Influenza e ascesa dei supermiliardari

La questione si pone in modo inedito e dirompente con l’ascesa del ticket Trump-Musk: sono solo gli ultimi tra i miliardari che hanno conquistato le leve del potere politico

Fabio Bordignon
Elon Musk con Donald Trump
Elon Musk con Donald Trump

La congiunzione tra risorse economiche e risorse politiche non è certo una novità. Ma la concentrazione di super-poteri nelle mani di super-miliardari si pone in modo inedito e dirompente con l’ascesa del ticket Trump-Musk.

Sommandosi, in una miscela esplosiva, alle risorse tecnologiche e mediali controllate dal capo di Starlink e (Space)X. Con ricadute su scala planetaria.

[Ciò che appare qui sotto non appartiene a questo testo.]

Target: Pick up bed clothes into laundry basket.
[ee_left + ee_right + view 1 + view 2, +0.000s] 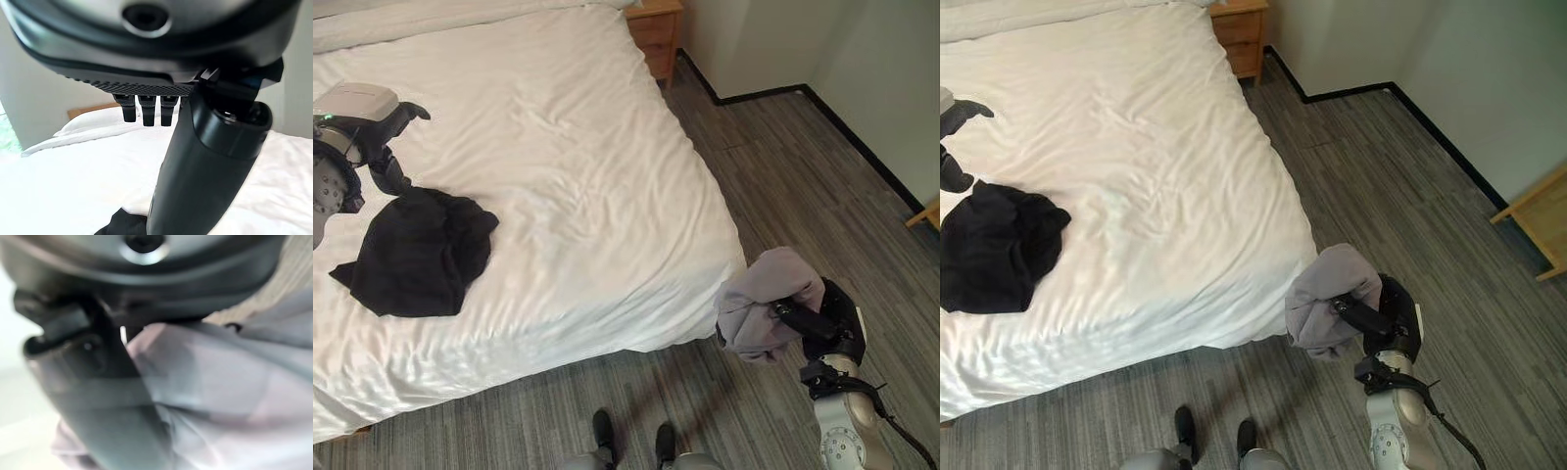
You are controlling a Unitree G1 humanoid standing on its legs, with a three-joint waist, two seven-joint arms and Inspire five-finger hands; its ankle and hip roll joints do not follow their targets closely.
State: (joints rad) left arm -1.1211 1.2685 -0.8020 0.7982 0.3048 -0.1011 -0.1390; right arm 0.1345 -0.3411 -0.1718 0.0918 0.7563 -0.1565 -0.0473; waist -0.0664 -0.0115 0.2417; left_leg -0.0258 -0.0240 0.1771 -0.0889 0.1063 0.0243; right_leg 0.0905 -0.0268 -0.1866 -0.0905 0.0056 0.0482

Non deve stupire neppure che questo avvenga in una fase nella quale la sofferenza economica rimane diffusa, l’inflazione scala la lista delle emergenze e la percezione della distanza tra i pochi-che-hanno-molto e i molti-che-hanno-poco diventa intollerabile agli occhi di tanti. Lo certifica un sondaggio condotto dal Pew Research Center in 36 paesi.

La maggioranza delle persone – 57% il dato mediano – ritiene che il gap tra ricchi e poveri costituisca un problema molto rilevante. Si supera la maggioranza assoluta nel Regno Unito e nei principali paesi dell’Ue, inclusa l’Italia.

Ma anche negli Usa, dove il tycoon si appresta a insediarsi per la seconda volta alla Casa Bianca. Il suo potere economico, tuttavia, impallidisce rispetto a quello del principale sostenitore e possibile “ministro” – anzi, Doge.

Il quadro si precisa se guardiamo agli exit poll delle recenti presidenziali.

Ha votato Trump l’82% di chi riteneva la propria condizione economica peggiorata rispetto a quattro anni prima – e parliamo di quasi la metà dei votanti. Il 76% di chi – oltre un quinto degli intervistati – si ritiene seriamente danneggiato dall’inflazione. Chi ha poco, dunque, vota per chi ha molto? Il quadro è sicuramente meno netto se, dalle percezioni, spostiamo l’attenzione sui dati oggettivi.

Nel caso statunitense, la relazione tra voto e reddito (dichiarato) è incerta. Più forte il nesso con il grado di istruzione. Trump ha vinto anzitutto tra chi non ha conseguito un titolo universitario.

E guadagnato molto presso alcuni gruppi in maggiore tensione economica, come quello dei “latinos”. Quanto poi alla relazione fra condizione professionale e coordinate ideologiche, da tempo gli studi sconfessano l’idea che – ad esempio – gli operai votino a sinistra.

Lo scienziato della politica Lorenzo De Sio ha parlato persino di voto di classe “al contrario”, analizzando la trasformazione del Partito democratico – quello italiano – in “partito delle élite”.

Trump e Musk, d’altronde, sono solo gli ultimi tra i miliardari che hanno conquistato le leve del potere politico.

Come italiani, conosciamo bene il format, avendo sperimentato la lunga parabola del berlusconismo.

Quello che conta, in questi casi, non è certo l’oggettività di una comune appartenenza di classe. All’opposto, l’enormità della distanza in termini di ricchezza restituisce un’aura di straordinarietà e, al contempo, l’illusione di un successo a portata di mano.

Mentre l’allineamento dei gesti, del linguaggio, delle pulsioni annulla lo scarto rispetto alla gente comune.

La promessa di una rottura radicale con il presente e della restituzione di un passato idealizzato fa poi il resto. Rende possibile che chi ha poco si affidi a chi ha molto.

E se il molto è quel che sommano insieme Trump e Musk, resta poco (da fare) a tutti gli altri.